# [WHAT IS NEEDED]
Each line of the entries that mentions the string "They" needs to be reported.

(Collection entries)
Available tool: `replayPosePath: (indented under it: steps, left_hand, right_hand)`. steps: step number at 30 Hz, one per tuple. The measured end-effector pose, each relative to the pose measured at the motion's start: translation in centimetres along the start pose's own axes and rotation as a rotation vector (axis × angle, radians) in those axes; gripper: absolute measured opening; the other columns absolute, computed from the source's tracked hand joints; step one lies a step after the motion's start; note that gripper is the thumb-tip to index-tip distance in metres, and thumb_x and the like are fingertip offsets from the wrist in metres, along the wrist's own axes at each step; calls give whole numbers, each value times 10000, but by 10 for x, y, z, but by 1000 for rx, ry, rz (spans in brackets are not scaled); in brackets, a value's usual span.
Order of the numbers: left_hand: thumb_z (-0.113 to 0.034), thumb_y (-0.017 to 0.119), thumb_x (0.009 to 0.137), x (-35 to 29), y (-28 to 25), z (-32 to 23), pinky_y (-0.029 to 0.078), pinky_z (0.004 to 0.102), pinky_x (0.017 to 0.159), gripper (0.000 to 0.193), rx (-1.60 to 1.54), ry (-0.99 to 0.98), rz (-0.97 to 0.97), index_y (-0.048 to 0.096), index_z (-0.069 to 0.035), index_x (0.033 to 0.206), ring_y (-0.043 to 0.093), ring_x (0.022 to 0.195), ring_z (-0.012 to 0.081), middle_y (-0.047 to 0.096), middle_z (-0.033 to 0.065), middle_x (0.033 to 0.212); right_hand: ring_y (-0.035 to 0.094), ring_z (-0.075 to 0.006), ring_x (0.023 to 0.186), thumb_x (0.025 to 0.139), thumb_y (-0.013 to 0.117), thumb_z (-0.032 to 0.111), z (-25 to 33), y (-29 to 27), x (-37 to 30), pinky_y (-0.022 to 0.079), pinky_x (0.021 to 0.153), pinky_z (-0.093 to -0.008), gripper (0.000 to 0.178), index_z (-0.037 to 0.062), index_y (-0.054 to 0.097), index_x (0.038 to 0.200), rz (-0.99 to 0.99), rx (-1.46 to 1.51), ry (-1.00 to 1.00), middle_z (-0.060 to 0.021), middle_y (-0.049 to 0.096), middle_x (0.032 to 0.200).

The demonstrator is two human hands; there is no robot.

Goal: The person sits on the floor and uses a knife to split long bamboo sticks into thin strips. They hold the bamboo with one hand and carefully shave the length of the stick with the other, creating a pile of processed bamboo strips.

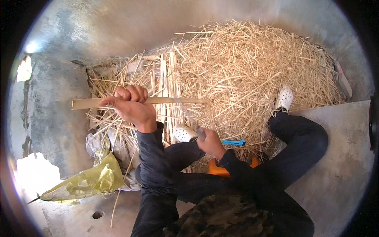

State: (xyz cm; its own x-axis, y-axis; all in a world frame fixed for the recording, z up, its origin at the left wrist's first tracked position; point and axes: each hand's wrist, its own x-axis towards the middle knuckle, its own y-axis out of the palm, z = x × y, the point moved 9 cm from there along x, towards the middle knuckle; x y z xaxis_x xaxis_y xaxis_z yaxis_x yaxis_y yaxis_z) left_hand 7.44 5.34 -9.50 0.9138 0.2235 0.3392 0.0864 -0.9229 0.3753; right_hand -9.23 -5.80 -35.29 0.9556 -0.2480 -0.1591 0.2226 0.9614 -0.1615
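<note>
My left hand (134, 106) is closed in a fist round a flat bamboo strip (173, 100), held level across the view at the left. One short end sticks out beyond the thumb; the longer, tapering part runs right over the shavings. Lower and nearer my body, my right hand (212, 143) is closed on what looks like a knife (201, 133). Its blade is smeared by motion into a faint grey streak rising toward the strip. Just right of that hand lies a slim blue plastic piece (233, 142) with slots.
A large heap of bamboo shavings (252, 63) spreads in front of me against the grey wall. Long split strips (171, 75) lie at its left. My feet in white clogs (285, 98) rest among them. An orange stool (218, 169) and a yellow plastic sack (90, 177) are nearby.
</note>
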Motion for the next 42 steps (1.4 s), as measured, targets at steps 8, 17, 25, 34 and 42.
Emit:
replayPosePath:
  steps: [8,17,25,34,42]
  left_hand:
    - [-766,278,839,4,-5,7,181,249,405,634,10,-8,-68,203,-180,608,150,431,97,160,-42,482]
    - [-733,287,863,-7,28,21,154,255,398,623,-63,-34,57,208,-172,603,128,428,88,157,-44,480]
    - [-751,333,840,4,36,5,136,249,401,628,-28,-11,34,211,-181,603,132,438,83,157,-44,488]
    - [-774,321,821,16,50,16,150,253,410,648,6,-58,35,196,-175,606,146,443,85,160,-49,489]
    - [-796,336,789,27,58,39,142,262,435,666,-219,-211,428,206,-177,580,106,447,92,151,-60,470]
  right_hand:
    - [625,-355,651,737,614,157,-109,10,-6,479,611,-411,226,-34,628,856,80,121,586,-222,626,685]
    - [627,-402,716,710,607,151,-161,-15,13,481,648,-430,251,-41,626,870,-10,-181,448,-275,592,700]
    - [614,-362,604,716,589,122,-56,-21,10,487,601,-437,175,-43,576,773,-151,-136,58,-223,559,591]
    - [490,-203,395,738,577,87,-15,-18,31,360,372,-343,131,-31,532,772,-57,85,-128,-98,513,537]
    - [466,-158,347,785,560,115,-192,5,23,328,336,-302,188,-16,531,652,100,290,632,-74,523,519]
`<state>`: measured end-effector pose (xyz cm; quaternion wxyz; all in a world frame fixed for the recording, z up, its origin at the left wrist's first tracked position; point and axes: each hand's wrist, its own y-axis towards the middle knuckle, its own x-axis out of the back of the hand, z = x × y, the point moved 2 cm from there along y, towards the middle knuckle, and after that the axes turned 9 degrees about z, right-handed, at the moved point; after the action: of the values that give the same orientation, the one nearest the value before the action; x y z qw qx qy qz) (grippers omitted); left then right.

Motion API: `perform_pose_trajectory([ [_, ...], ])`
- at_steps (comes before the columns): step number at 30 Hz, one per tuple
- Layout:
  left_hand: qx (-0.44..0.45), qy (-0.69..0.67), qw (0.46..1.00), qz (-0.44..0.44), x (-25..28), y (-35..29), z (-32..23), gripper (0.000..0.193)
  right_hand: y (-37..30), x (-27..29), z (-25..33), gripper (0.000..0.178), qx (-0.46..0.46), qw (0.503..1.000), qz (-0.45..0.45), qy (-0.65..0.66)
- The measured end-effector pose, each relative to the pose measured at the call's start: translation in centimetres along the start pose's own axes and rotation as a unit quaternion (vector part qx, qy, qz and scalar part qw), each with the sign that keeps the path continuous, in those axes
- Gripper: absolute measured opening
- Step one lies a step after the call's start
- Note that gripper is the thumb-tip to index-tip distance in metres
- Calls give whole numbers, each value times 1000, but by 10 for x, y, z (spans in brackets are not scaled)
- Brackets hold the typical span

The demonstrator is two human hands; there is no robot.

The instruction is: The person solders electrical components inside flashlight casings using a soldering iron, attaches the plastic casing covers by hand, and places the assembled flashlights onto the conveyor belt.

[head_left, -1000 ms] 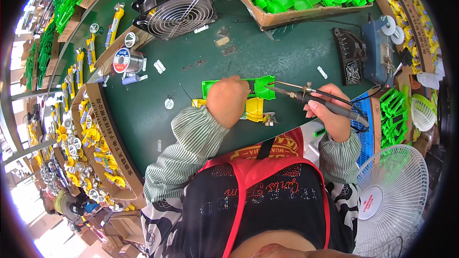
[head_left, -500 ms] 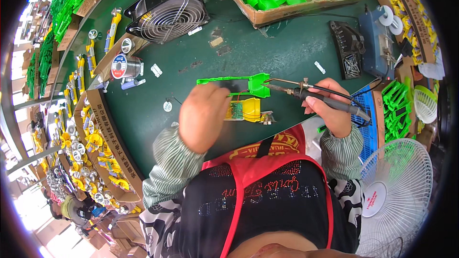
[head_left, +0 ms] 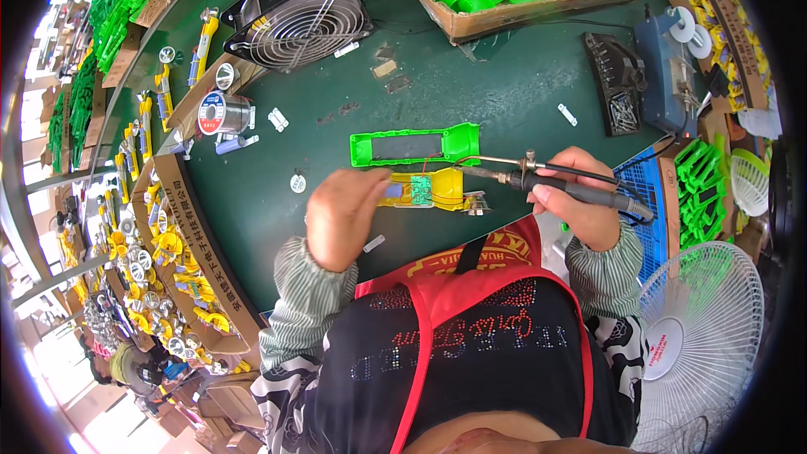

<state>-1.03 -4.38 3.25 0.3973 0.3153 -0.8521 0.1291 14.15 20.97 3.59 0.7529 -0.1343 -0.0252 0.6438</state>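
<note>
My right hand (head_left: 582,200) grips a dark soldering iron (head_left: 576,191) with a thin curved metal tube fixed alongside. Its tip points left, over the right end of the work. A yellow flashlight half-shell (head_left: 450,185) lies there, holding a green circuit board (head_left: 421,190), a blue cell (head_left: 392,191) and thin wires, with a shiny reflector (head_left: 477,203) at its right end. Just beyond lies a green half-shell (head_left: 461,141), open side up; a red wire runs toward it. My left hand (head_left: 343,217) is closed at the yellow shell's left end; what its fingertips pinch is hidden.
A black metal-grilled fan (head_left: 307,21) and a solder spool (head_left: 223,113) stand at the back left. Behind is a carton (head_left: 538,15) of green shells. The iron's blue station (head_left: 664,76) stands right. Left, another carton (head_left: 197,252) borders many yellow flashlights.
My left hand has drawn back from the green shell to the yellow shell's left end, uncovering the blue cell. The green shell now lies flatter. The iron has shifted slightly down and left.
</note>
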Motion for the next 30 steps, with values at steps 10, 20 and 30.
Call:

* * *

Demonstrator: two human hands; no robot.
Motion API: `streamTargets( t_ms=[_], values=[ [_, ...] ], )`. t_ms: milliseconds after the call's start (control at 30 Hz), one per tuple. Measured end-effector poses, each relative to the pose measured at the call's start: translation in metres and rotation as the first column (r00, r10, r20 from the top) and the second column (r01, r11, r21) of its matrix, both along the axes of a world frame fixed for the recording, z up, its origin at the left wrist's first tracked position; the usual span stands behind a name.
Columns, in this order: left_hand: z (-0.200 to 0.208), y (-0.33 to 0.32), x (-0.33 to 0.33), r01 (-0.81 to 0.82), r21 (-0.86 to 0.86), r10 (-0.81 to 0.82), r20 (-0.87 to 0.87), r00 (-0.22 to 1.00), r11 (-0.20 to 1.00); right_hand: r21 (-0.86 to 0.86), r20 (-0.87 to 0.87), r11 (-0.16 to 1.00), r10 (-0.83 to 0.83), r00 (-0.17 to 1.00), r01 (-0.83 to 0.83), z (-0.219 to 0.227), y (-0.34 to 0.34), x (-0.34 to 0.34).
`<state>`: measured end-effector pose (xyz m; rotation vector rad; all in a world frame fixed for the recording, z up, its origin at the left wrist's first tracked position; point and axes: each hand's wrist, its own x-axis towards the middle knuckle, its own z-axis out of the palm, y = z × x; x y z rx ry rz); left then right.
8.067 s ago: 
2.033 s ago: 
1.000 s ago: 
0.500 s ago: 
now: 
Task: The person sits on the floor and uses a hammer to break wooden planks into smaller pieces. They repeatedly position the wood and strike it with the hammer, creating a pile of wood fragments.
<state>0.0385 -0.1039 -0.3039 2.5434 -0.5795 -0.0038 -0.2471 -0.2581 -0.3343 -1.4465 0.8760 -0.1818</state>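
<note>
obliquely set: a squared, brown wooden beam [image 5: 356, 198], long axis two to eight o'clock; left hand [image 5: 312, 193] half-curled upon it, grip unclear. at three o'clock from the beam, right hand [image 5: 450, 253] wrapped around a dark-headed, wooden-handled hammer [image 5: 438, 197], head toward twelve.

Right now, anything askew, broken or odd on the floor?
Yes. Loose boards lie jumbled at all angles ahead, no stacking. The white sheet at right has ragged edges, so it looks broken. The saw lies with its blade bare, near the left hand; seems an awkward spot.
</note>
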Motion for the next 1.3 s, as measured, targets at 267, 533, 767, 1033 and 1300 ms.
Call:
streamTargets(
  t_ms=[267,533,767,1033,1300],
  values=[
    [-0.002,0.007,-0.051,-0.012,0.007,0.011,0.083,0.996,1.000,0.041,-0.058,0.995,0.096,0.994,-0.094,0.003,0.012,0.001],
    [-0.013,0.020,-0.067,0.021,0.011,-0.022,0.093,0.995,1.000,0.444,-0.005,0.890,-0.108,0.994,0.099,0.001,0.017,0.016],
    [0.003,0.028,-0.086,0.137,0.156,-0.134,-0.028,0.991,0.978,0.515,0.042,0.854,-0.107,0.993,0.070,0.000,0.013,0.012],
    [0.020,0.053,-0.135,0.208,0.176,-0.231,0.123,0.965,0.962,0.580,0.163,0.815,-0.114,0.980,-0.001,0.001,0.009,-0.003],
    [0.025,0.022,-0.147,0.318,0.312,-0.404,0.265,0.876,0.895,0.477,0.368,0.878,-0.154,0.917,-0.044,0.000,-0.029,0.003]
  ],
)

# [OUTPUT OF THE TASK]
Goal: The person sits on the floor and uses a knife to split long bamboo sticks into thin strips. They hold the bamboo with one hand and carefully shave the length of the stick with the other, creating a pile of processed bamboo strips.
Task: The person sits on the floor and uses a hammer to break wooden planks into smaller pieces. They repeatedly position the wood and strike it with the hammer, creating a pile of wood fragments.

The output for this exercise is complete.